Shopping malls, restaurants, factories and offices around the United States are closed and 30 million citizens have filed for unemployment to date. Many are either furloughed or laid off, and only those deemed “essential,” or who have the capacity to perform their duties remotely, are resistant to Covid-19’s financially corrosive effects. Using the April 2020 iteration of the Grinnell College National Poll (GNCP), in this post I explore who in the United States is experiencing financial hardship during this global pandemic.

The version of the GNCP I am using in my analysis was administered by Selzer and Co. between March 27th and 30th, released on April 1, 2020. The interviews were conducted in English using a random sample of landline and cellphone numbers that included 1,009 U.S. participants aged eighteen and older.

Index Variable

To explore the topic of financial hardship, I created an index variable using a question battery on the survey. The question reads as follows: “For each of the following, please tell me if this is something that has already happened because of the coronavirus, if you expect it to happen in the near future, or if you do not expect it to happen anytime soon.” The responses used for the index variable are: lost wages or personal income; gone hungry because of difficulty obtaining food; become unable to pay a regular bill, such as rent or a mortgage or utility bill; had difficulty getting needed medical care; had difficulty getting basic services you rely on, such as meal services, public transportation, or government benefits; or, been laid off or furloughed from work.

For each form of hardship, respondents who indicated they have already experienced it, or expect to experience it soon, are coded as 1. I then summed each form of hardship into a single index variable measuring overall hardship.
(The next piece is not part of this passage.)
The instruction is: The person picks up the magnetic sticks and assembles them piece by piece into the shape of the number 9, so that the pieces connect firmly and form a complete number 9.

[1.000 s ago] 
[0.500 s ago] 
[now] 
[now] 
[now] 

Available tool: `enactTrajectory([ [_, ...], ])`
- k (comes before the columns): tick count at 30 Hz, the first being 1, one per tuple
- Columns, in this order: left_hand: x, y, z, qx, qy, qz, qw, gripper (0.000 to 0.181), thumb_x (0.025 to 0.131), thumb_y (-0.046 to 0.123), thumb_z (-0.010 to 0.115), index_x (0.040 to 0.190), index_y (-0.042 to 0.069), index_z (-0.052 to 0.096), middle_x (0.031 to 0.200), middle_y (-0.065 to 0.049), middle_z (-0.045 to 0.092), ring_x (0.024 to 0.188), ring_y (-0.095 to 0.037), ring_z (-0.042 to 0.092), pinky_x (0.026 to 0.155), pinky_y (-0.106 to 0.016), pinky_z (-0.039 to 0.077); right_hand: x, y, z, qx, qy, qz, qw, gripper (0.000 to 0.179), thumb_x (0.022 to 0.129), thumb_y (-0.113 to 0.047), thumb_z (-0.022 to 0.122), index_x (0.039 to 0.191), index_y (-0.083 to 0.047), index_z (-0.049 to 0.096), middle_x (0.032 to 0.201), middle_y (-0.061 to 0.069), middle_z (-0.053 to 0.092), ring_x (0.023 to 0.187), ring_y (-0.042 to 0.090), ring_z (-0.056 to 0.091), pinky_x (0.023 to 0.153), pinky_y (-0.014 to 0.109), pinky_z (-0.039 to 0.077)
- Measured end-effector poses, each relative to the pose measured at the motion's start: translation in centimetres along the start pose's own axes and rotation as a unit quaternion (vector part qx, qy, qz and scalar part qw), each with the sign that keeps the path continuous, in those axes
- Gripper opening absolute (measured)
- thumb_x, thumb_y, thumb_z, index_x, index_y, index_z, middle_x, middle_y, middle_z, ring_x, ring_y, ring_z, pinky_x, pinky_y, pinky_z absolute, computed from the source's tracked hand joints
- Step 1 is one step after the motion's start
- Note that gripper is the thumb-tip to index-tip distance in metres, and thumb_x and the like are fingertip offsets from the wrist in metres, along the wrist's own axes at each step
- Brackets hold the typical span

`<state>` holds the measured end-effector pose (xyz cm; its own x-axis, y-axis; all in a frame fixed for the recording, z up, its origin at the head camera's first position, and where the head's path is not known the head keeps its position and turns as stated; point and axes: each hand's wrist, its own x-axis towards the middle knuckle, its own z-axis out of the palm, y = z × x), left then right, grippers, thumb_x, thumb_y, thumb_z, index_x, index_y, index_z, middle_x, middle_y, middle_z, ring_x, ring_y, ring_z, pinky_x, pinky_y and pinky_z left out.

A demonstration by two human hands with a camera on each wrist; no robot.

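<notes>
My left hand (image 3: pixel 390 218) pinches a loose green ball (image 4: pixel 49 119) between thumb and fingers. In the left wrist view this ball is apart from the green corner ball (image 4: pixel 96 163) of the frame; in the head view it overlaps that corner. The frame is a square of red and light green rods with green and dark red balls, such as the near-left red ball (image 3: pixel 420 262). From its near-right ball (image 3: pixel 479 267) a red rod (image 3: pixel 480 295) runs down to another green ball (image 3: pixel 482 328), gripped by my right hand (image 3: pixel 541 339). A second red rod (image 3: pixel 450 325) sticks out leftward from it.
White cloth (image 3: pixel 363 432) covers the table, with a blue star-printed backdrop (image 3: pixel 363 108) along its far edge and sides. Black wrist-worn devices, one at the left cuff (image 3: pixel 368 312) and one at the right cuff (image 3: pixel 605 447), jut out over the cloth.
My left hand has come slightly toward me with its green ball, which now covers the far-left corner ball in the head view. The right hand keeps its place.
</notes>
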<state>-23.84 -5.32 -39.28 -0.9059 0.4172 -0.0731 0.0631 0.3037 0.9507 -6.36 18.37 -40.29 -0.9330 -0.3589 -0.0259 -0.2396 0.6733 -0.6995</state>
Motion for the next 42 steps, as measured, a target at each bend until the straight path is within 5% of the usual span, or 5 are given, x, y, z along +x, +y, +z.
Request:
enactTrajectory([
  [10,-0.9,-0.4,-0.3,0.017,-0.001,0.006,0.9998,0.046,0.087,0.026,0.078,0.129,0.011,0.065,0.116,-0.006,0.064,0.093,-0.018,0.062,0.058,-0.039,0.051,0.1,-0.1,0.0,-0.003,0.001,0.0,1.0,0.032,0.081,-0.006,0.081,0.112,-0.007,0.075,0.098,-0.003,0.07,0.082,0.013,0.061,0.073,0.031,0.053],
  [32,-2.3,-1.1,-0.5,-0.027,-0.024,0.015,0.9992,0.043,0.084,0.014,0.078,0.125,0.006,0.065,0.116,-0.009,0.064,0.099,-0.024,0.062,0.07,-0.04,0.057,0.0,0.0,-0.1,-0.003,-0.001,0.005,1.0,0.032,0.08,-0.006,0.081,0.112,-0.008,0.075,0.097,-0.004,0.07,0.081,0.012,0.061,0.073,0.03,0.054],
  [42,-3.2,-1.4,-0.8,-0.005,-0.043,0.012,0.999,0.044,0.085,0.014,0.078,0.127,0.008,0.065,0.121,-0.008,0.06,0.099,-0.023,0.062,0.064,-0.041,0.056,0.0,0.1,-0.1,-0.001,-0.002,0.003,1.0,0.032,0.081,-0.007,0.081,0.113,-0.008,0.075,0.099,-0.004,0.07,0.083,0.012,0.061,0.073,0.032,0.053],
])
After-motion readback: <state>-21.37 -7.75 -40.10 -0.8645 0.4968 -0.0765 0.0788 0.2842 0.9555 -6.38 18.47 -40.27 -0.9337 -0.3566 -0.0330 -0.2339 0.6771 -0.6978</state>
The variable ranges from zero to seven—zero meaning that the respondent experienced none of the forms of hardship, and seven indicating that they have experienced all of them.

Analysis

To begin the analysis, I selected eight demographic variables to regress against the financial hardship variable. These demographic variables were reasonably associated with poverty informed by a 24/7 Wall St. special report.[1] I performed an Ordinary Least Squares (OLS) regression analysis on age, educational attainment, income, gender, race, whether respondents have children at home, area classification, and region.

Figure 1

Figure 1 depicts my OLS regression analysis. It shows regression coefficients and their 95% confidence intervals. It also shows the direction of the correlation, positive if to the right of zero, and negative if to the left. Accordingly, the variables we see as significantly related to financial hardship are age, educational attainment, income, being black, being Hispanic, or having kids at home. Additionally, the race variable is structured to place people who refused to identify with a race, or who identify as being of a race with a very small sample size in the poll, in a category labeled “additional.” This category also has a statistically significant relationship with hardship.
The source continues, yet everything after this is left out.